Apa kata Pak Tarto? “Saya akan buktikan saya bisa,” ujar dia saat saya beritahu bahwa dia tidak jadi diganti.
Pembicaraan itu kini sudah berlangsung dua tahun. Pak Tarto memenuhi janjinya. Saya sangat senang. Usaha saya mempertahankannya tidak memalukan saya. Bahkan membuat bangga. Bukan saja untuk saya pribadi tapi juga membanggakan bangsa Indonesia. Maka tutup tahun 2013 lalu saya menulis di rubrik Manufacturing Hope dengan tema kebanggaan itu.
“Inilah berita yang paling menggembirakan bagi bangsa Indonesia di akhir tahun 2013 ini: Indonesia berhasil tidak impor beras lagi. Ini karena pengadaan beras oleh Bulog mencapai angka tertinggi dalam sejarah Bulog. Sampai tanggal 25 Desember kemarin Bulog berhasil membeli beras petani sebanyak 3,5 juta ton,” begitu tulis saya di pembukaan kolom itu.
Sofyan Basyir sendiri terus all out membesarkan BRI. Tahun 2012 laba BRI mengalahkan Bank Mandiri: 18 triliun rupiah. Tahun lalu meningkat lagi menjadi Rp 21 triliun. Pak Sofyan benar-benar berhasil menjadikan BRI micro banking terbesar di dunia! Alangkah sayangnya bila waktu itu dia pindah ke Bulog.
Memang, begitu ada kepastian tidak diganti, Soetarto langsung tancap gas. Dia bentuk pasukan semut untuk all out membeli beras dari petani. Dia sendiri menjadi jenderalnya. Jenderal Semut. Dia tidak henti-hentinya menjadi kipas angin: muter terus. Dari satu daerah ke daerah lain. Dari satu gudang ke gudang Bulog yang lain.
Hasilnya pun nyata. Gudang-gudang Bulog segera penuh. Harga beras stabil. Kalau sampai harga beras ikut melonjak-lonjak seperti daging dan kedelai maka perekonomian kita kian sulit. Pak Tarto berhasil menjaga gawang salah satu pilar perekonomian kita.
Yang saya juga bangga pada Pak Tarto adalah gaya hidupnya yang tetap sederhana dan rendah hati. Dan itu bisa mewarnai manajemen Bulog. Saya begitu berbunga-bunga ketika ke Brebes mendapat laporan ini: Kepala Gudang Bulog tidak bisa lagi disogok! Beras yang masuk ke gudang Bulog harus tepat mutu dan timbangannya.

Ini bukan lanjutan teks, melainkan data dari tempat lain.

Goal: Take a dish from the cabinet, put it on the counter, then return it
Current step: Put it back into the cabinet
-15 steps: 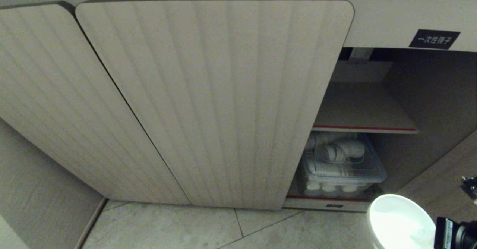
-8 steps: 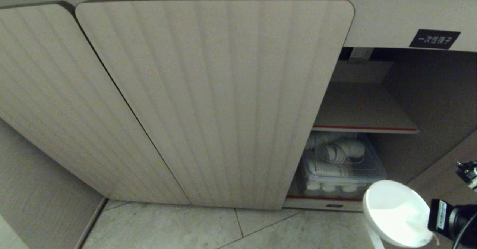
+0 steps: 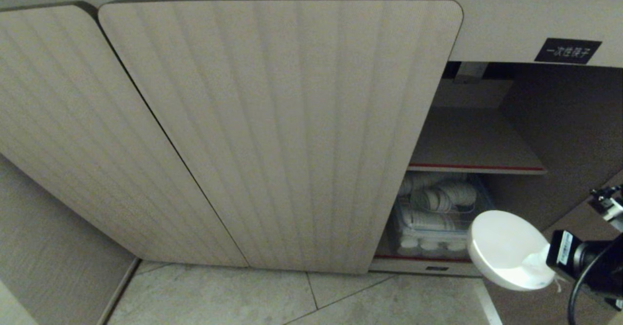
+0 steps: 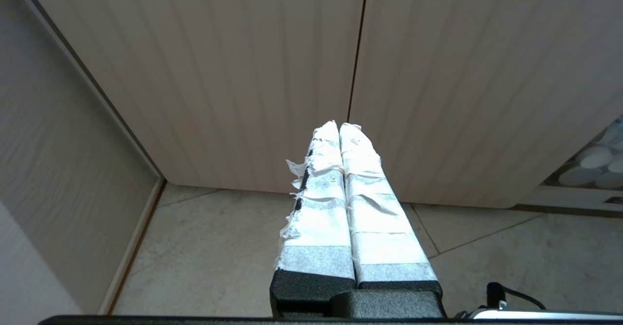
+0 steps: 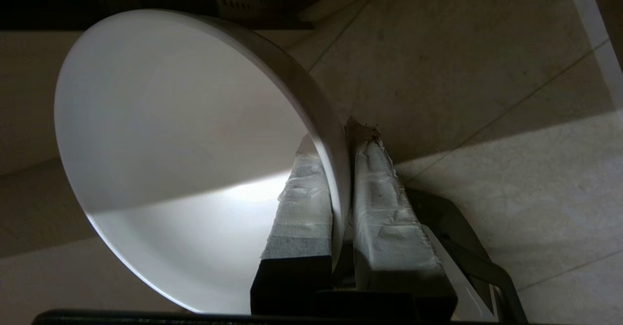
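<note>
We see the right hand [image 3: 540,266] low at the right edge of the head view, fingers clamped on the rim of the dish [image 3: 506,247]. The dish is off the ground, tilted, in the air in front of the open right side of the cabinet [image 3: 292,135], just below the red-edged shelf [image 3: 474,167]. In the right wrist view the dish [image 5: 185,145] rim sits between the two taped fingers [image 5: 302,213], one inside the bowl, one outside. Behind the dish, on the cabinet's bottom level, a clear bin [image 3: 438,227] holds stacked white cups [image 3: 440,198]. Black label [image 3: 567,51] is above the opening. The two ribbed doors on the left look closed. Our left hand [image 4: 339,128] shows only in the left wrist view, taped fingers pressed together, holding nothing, above the tiled floor [image 4: 219,247] facing the doors. The desk is not in view.
</note>
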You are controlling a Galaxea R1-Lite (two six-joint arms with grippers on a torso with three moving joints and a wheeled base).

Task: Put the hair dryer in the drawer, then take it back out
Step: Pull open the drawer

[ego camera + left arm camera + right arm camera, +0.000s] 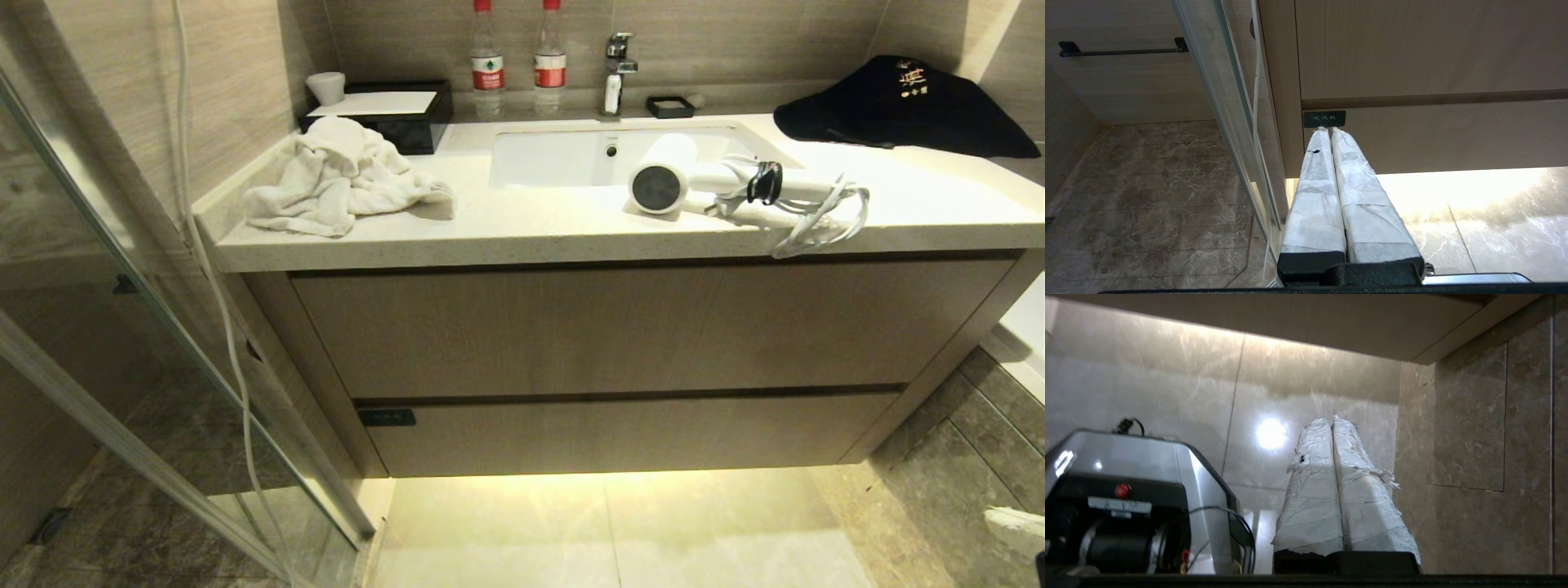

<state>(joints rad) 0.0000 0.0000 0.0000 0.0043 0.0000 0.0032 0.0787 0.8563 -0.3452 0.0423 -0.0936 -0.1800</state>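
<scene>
The hair dryer (710, 184) lies on the counter (522, 233), handle toward the robot's right, above the shut drawer (620, 433), probably nearer the right gripper (1331, 420) than the left gripper (1329, 130), both low with empty jaws pressed together.

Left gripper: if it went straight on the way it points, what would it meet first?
Probably the drawer front: the shut left gripper points just under its black label. How near, I can't tell.

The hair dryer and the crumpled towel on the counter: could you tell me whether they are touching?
Apart. The head view shows the hair dryer by the sink's front edge, with bare countertop between it and the towel.
</scene>
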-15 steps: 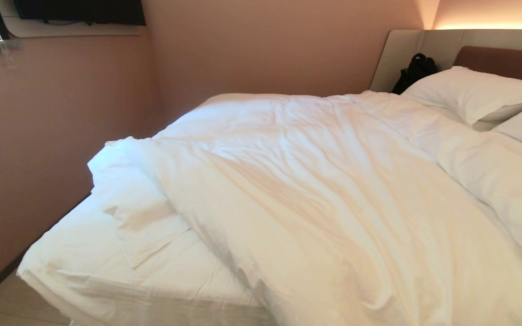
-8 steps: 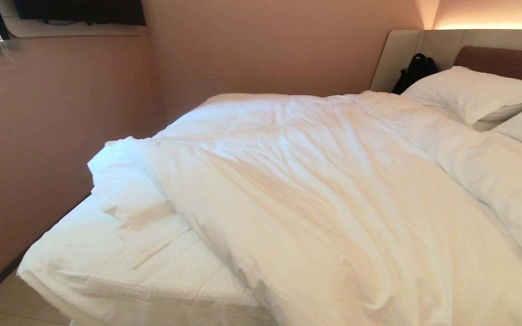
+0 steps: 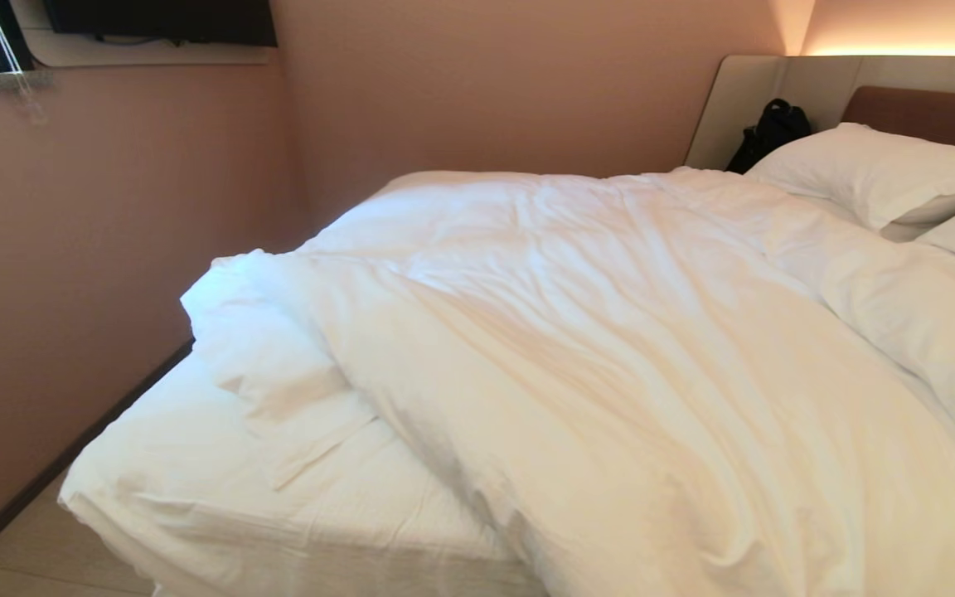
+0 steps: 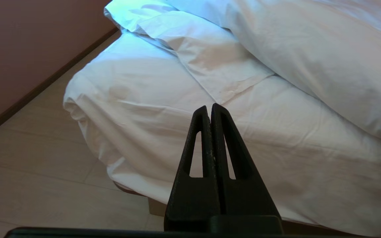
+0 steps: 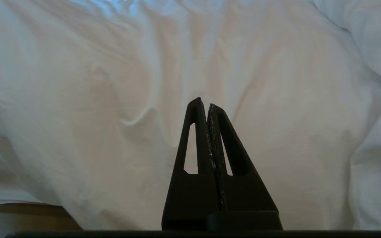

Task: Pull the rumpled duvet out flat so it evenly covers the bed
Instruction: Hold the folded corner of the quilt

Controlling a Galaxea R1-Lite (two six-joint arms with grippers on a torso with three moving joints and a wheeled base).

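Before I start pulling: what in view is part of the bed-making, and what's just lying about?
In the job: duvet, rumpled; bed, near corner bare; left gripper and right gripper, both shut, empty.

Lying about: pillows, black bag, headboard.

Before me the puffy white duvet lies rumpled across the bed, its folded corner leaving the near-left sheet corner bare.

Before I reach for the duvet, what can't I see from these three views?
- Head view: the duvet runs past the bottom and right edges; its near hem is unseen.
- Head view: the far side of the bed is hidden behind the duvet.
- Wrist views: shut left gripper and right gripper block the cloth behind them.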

Saya senang karena yang bicara ini orang luar yang telah lama menjadi pemasok beras Bulog. Dia bisa membedakan kondisi dulu dan setelah Pak Tarto menangani Bulog.
Kerja kerasnya tidak hanya dilakukan di hari kerja tapi juga di hari-hari weekend. Tidak jarang dia lagi di lapangan ketika saya telepon di Sabtu malam.

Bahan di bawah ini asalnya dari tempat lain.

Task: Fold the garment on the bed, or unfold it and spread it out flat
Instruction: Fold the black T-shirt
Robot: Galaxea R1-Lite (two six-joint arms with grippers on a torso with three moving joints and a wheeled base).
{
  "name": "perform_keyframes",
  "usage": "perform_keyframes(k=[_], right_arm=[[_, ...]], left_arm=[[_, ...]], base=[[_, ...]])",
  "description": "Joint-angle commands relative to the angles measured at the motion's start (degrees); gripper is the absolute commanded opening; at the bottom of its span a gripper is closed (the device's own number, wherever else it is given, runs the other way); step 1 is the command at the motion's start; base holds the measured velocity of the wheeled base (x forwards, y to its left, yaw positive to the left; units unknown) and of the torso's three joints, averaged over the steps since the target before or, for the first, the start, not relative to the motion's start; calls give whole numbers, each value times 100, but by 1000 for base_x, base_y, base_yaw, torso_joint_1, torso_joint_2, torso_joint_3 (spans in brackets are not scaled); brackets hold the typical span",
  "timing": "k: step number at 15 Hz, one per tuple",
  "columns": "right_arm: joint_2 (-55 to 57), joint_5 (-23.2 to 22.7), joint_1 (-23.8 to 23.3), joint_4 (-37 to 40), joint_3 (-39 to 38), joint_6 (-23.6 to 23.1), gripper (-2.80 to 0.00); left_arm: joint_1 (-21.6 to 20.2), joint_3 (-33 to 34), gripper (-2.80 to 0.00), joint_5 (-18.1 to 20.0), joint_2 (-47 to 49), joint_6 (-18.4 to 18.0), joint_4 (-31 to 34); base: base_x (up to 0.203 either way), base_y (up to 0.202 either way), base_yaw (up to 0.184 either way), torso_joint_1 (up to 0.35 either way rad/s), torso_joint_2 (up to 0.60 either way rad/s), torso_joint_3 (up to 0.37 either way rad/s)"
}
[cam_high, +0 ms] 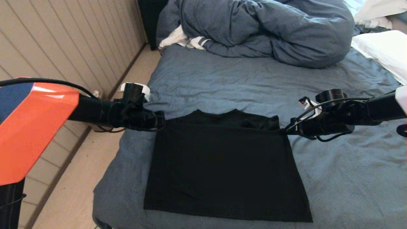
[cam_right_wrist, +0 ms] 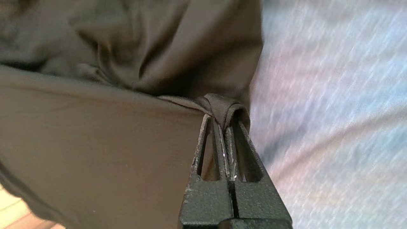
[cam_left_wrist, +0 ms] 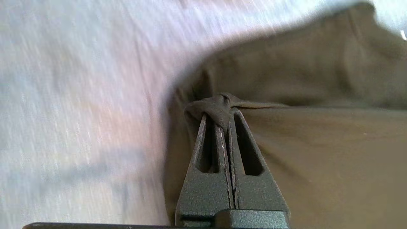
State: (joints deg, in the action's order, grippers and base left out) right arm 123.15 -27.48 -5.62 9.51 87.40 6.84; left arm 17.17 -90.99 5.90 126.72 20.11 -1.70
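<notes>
The garment (cam_high: 222,168), a plain black T-shirt, lies near the front of the bed (cam_high: 222,82), its lower part flat on the slate-blue sheet. A straight upper edge is stretched taut between my two grippers and lifted, with the collar part bunched behind it. My left gripper (cam_high: 161,122) is shut on the garment's left corner; in the left wrist view a fold of garment (cam_left_wrist: 318,143) wraps the left gripper (cam_left_wrist: 224,119). My right gripper (cam_high: 284,130) is shut on the right corner, where the garment (cam_right_wrist: 95,133) loops over the right gripper (cam_right_wrist: 224,122).
A bunched blue-grey duvet (cam_high: 260,28) fills the back of the bed, with white striped cloth (cam_high: 182,39) at its left and a white pillow (cam_high: 383,51) at the right. The floor (cam_high: 73,197) and a panelled wall (cam_high: 63,41) run along the bed's left edge.
</notes>
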Motion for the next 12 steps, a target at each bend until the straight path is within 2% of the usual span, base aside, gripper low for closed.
perform_keyframes(k=[1,4,5,6,9,12], right_arm=[[239,2,44,180,332,8,-280],[350,58,158,279,488,10,-280],[340,50,158,288,487,19,-280],[297,50,158,288,471,19,0],[127,54,148,288,417,2,0],[-115,58,95,293,320,6,0]], left_arm=[[-58,-399,-280,7,404,17,51],[-68,-585,-280,-1,573,8,120],[-65,-628,0,-1,573,12,198],[-65,-731,0,-1,559,33,343],[-93,-771,0,4,306,43,467],[-163,-438,0,-1,-116,72,595]], base=[[0,0,0,0,0,0],[0,0,0,0,0,0],[0,0,0,0,0,0],[0,0,0,0,0,0],[0,0,0,0,0,0],[0,0,0,0,0,0]])
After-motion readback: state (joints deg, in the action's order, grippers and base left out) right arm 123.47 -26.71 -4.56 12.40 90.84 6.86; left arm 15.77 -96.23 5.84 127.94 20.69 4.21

Pak Tarto termasuk yang tidak suka berwacana. Kita memang tidak bisa mengatasi masalah hanya dengan ngomel-ngomel. Hanya rapat-rapat. Hanya berwacana. Kita harus berbuat sesuatu. Dan ternyata bisa.
Tahun 2013 kita tidak perlu lagi impor beras. Sutarto menegaskan stok beras di gudang Bulog akhir tahun ini lebih dari dua juta ton.
Pak Tarto memang termasuk sedikit generasi tua di BUMN yang tidak mau kalah dengan generasi yang lebih muda. Dia masih kuat seperti kitiran: muter terus ke gudang-gudang Bulog di seluruh sentra produksi beras. Belakangan dia juga mengganti sepatunya. Dengan sepatu ketsnya, Pak Tarto sering harus bermalam minggu di gudang beras.
Dengan stok beras nasional yang berlebih seperti itu memang ada juga negatifnya: kalau lama tidak disalurkan, kualitas berasnya menurun. Untuk itu saya menerima usulan menarik dari seorang petani di sebuah desa di Bantul. Tahun depan sebaiknya sebagian pengadaan beras Bulog berupa gabah. Agar bisa disimpan lebih lama.
Ide yang bagus dan yang aplikatif dari seorang petani kecil. Tahun depan ide itu benar-benar akan dilaksanakan oleh Bulog. Sekitar 20 persen pengadaan Bulog akan berupa gabah. Ini lebih realistis dan hemat daripada membangun silo-silo vakum yang amat mahal.
Begitu lega rasanya tutup tahun kemarin ditandai dengan keberhasilan tidak impor beras selama tahun 2013.
Tapi kelegaan itu tidak boleh lama-lama. Tahun 2014 harus bisa bertahan tidak impor beras lagi. Artinya: Bulog dengan pasukan semutnya, di bawah pimpinan Jenderal Semut Surtarto Alimoeso tetap harus segera kerja, kerja, kerja.